* Exercise *
Restate word for word the run of lines that begins at the one containing "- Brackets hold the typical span" and ends at the last line of the listing.

* Source data *
..........
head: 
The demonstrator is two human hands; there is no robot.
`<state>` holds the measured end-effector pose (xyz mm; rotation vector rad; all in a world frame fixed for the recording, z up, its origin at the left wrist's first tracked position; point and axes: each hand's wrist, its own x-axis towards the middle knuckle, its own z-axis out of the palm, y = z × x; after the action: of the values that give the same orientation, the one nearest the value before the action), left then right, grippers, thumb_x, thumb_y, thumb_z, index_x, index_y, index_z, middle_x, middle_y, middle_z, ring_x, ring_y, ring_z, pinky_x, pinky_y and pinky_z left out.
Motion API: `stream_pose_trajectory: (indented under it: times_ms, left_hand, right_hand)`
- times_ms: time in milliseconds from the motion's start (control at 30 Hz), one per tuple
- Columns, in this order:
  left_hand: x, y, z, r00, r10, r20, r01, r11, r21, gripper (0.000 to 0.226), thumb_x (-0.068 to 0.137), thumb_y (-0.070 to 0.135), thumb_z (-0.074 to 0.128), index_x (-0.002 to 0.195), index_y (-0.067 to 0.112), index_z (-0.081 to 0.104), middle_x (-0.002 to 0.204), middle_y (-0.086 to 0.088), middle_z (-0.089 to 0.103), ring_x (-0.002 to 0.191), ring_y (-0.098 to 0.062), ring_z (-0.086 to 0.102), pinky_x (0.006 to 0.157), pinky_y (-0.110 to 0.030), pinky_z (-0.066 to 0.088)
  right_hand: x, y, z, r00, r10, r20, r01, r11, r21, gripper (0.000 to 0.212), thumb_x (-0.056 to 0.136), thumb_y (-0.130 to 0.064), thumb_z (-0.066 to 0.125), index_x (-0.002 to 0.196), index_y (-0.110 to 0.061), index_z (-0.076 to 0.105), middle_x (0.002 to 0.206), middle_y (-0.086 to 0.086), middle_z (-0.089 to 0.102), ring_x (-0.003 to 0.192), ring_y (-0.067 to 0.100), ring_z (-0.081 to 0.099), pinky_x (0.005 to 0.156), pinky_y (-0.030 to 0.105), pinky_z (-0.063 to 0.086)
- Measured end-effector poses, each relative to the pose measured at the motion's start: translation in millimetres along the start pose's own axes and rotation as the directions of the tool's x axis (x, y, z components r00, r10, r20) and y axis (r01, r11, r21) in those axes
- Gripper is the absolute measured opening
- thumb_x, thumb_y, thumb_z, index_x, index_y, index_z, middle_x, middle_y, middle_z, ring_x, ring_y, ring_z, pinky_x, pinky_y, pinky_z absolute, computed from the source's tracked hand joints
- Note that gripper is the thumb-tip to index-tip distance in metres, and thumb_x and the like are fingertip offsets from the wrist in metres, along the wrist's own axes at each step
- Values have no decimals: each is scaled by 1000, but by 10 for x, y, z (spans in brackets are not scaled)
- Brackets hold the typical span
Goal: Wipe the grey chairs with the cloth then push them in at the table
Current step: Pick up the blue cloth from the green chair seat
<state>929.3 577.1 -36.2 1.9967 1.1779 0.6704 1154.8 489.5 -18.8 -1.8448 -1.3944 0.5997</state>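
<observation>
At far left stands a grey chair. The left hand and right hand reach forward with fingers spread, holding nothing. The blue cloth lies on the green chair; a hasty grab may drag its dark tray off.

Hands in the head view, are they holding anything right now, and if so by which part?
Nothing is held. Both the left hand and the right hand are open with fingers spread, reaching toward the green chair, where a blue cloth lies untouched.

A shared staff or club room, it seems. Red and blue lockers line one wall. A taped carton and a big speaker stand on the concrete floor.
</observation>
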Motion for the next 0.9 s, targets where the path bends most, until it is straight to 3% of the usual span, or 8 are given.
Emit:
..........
* Output of the exercise *
- Brackets hold the typical span
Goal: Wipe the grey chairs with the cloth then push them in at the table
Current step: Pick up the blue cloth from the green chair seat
<state>929.3 577.1 -36.2 1.9967 1.1779 0.6704 1154.8 489.5 -18.8 -1.8448 -1.3944 0.5997</state>
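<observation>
At far left stands a grey chair. The left hand and right hand reach forward with fingers spread, holding nothing. The blue cloth lies on the green chair; a hasty grab may drag its dark tray off.

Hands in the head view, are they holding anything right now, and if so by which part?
Nothing is held. Both the left hand and the right hand are open with fingers spread, reaching toward the green chair, where a blue cloth lies untouched.

A shared staff or club room, it seems. Red and blue lockers line one wall. A taped carton and a big speaker stand on the concrete floor.
</observation>
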Motion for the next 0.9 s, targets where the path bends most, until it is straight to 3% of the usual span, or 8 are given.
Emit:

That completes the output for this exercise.